Potato Joy

The Chronicles Of Luke Warm

The Overwhelmingly Embellished And Altogether Unverifiable Chronicle Of The Previously Untold Events In The Life Of Luke Warm

A poorly written serialized tale

By Joe

Chapter 1 – An introduction of sorts OR “Let’s Get This Over With…” 

My name is Luke.   Luke Warm.  Yeah, I know.   Let’s just say a bad sense of humor, a case of Schlitz, an Ernest Hemingway quotation, and a pregnant woman who’s last name so readily lends itself to parody make for a poor combination.

My father, I’ve been told, was a drunk.  He left when I was young.  Or died.  I’m not too sure.  Either way, he never even bothered to send me a birthday card.  My mother was a drunk too, but I didn’t have to hear it from anybody.  My mom was….   How should I put this?  You know the kind of mom who buys you a carton of cigarettes for your 13th birthday, 8 weeks late,  and then smokes half of them herself?  I never doubted that my mom loved me, she just had a funny way of showing it.  But then, she had a funny way of doing just about everything. 

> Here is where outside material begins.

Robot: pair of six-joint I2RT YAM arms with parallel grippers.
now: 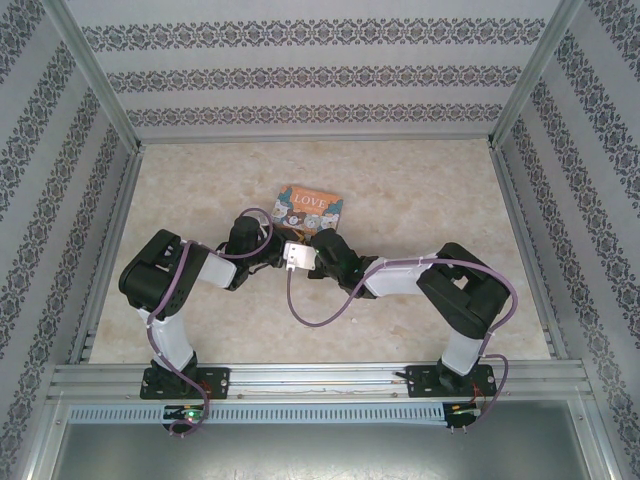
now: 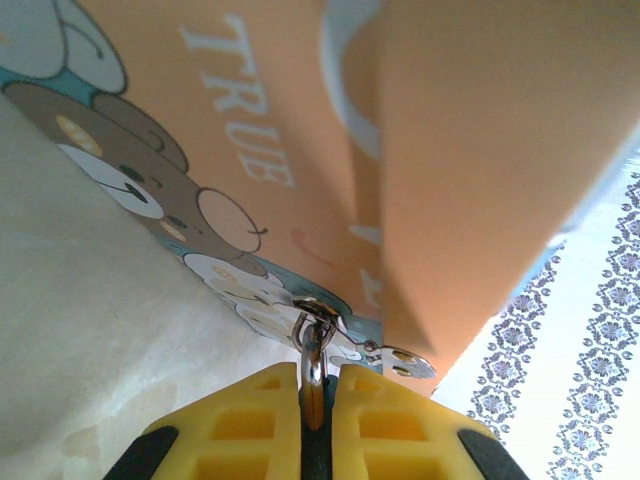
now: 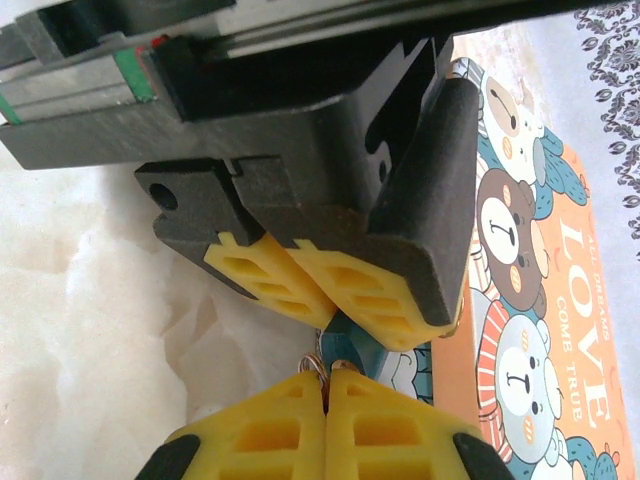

I’ll never forget what my told me on my 15th birthday.  She had taken me to her favorite bar to get me drunk for the first time.  14 shots of rail whiskey later, as I was head first into a trash can, losing my dinner, my mom told….

She said….   um…

something about…  “Don’t do anything…”  No, thats not it.  

“We don’t” or “We can’t”

“We can’t have what we want…”  no, “…what we need”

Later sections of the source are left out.